BEGIN Available data

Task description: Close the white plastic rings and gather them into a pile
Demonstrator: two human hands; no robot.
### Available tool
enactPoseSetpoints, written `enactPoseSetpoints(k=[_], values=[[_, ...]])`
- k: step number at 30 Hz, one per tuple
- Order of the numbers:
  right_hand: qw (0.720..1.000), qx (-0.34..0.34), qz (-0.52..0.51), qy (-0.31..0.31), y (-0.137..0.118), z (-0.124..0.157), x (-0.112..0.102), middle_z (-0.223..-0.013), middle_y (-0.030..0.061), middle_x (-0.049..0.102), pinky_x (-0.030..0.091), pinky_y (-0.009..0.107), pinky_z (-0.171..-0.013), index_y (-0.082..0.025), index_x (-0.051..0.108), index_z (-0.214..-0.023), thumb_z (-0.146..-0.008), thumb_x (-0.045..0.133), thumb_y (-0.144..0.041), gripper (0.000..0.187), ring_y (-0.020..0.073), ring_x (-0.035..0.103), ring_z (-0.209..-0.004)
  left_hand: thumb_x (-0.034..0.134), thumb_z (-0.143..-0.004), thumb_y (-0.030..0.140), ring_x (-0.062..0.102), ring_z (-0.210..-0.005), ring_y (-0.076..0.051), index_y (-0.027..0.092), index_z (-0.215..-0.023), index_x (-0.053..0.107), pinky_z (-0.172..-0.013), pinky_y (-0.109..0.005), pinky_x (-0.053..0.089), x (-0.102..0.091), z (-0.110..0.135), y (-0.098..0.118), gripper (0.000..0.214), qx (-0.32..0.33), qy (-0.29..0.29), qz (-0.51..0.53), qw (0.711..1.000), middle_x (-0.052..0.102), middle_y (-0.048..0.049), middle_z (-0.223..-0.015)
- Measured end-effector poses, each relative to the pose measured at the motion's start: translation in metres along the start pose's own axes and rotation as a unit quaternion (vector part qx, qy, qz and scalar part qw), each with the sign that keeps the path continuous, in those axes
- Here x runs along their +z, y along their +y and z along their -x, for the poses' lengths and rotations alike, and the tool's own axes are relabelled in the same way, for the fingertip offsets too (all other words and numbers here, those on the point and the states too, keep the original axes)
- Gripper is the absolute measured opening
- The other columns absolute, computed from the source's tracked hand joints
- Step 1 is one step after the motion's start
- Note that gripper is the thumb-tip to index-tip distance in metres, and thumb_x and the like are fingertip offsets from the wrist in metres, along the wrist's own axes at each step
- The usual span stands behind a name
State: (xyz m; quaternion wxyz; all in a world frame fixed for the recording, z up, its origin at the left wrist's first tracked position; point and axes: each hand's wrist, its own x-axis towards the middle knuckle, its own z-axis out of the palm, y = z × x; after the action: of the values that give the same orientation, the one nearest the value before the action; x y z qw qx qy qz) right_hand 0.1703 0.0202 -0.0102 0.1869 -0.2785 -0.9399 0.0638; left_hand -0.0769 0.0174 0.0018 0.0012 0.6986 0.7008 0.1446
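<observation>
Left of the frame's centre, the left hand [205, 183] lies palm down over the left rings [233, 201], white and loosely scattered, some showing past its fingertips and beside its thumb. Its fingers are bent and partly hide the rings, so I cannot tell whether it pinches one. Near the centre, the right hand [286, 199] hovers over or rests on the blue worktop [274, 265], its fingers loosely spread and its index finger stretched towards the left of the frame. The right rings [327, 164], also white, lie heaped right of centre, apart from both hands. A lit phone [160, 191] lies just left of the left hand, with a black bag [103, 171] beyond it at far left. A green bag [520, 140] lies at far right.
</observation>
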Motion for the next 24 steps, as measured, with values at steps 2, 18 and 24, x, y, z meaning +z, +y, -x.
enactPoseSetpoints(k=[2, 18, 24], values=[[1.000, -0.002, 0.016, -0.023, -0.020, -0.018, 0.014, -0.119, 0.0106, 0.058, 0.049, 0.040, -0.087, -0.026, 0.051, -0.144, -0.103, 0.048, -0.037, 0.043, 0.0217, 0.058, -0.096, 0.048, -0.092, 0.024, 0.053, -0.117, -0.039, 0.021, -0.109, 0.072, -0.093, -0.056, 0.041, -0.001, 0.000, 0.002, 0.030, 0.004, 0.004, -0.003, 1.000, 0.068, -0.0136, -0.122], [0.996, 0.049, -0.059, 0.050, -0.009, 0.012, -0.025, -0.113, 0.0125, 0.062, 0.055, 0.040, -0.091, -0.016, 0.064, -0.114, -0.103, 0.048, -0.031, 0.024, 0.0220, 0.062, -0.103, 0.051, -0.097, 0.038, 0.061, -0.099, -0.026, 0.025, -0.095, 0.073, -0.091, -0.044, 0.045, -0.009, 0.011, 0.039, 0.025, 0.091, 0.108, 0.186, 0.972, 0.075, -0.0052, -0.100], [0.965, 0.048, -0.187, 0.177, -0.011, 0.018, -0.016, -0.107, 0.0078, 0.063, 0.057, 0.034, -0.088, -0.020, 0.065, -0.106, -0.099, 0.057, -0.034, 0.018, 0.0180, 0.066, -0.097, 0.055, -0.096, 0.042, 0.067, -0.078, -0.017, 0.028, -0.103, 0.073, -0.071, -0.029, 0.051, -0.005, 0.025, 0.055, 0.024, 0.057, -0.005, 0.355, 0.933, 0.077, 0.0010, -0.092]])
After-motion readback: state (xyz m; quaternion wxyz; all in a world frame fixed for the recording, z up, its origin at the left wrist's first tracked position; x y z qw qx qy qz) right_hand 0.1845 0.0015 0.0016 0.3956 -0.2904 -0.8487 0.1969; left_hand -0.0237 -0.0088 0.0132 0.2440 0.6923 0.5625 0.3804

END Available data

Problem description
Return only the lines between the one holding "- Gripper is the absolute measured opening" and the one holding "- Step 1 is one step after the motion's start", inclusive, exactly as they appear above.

Written solution
- Gripper is the absolute measured opening
- The other columns absolute, computed from the source's tracked hand joints
- Step 1 is one step after the motion's start

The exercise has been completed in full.